You can write this type of documentation by building a small thing using the project and take careful notes at every step about what you're doing, so that somebody else could follow along by just copy-pasting. You can easily turn this into a guide that takes users from total beginner to a small win and an aha-moment.
Most people coming to a project are total beginners in it, so writing for other beginners from a beginner's perspective is immensely valuable. People with more experience in the project may actually have trouble seeing from a beginner's perspective so they usually really appreciate this type of contribution. I think this type of documentation goes a long way in making projects more approachable.
Minimum viable documentation
A small set of fresh and accurate docs are better than a sprawling, loose assembly of “documentation” in various states of disrepair.
Write short and useful documents. Cut out everything unnecessary, while also making a habit of continually massaging and improving every doc to suit your changing needs. Docs work best when they are alive but frequently trimmed, like a bonsai tree.
This guide encourages engineers to take ownership of their docs and keep them up to date with the same zeal we keep our tests in good order.
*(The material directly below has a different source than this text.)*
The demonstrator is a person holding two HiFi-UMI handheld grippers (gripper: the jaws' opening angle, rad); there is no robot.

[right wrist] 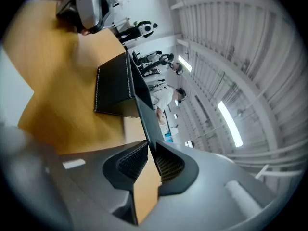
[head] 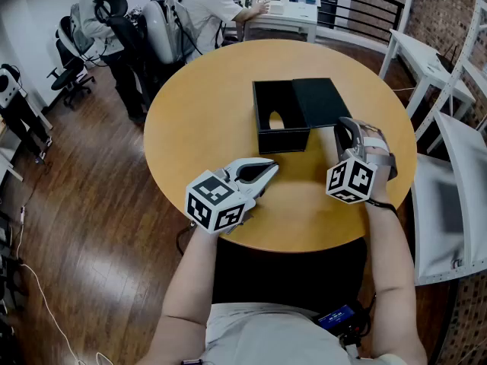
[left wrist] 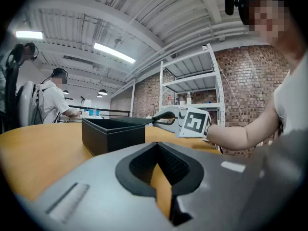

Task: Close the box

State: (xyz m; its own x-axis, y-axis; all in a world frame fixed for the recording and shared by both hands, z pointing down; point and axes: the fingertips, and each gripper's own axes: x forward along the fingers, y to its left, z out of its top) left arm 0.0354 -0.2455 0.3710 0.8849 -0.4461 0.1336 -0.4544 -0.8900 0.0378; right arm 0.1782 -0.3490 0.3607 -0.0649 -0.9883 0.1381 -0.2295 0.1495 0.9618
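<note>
1 box (head: 283, 139) open; right gripper (head: 344, 125) clamps lid (head: 319, 101); left gripper (head: 268, 167) closed, empty

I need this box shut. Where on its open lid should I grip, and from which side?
Its near corner by the free edge, approached from the near side: the lid lies flat to the right of the box, thin enough to pinch. The right gripper pinches there.
</note>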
Strive for this.
Identify what you really need: release docs, API docs, testing guidelines. Delete cruft frequently and in small batches.
Gather feedback
Gathering feedback is a key part of writing good documentation and developing an ongoing content strategy. Ask for input, both internally and externally, on your documentation content and structure early on in the process.
Work with engineers on your team, or another team like technical support, to perform quality assurance. Have them validate each step in your documentation. Next, ask for feedback from your audience through interviews, surveys, emails, ratings, or other methods. Use this feedback to improve what you’ve written and identify new topics to write about going forward.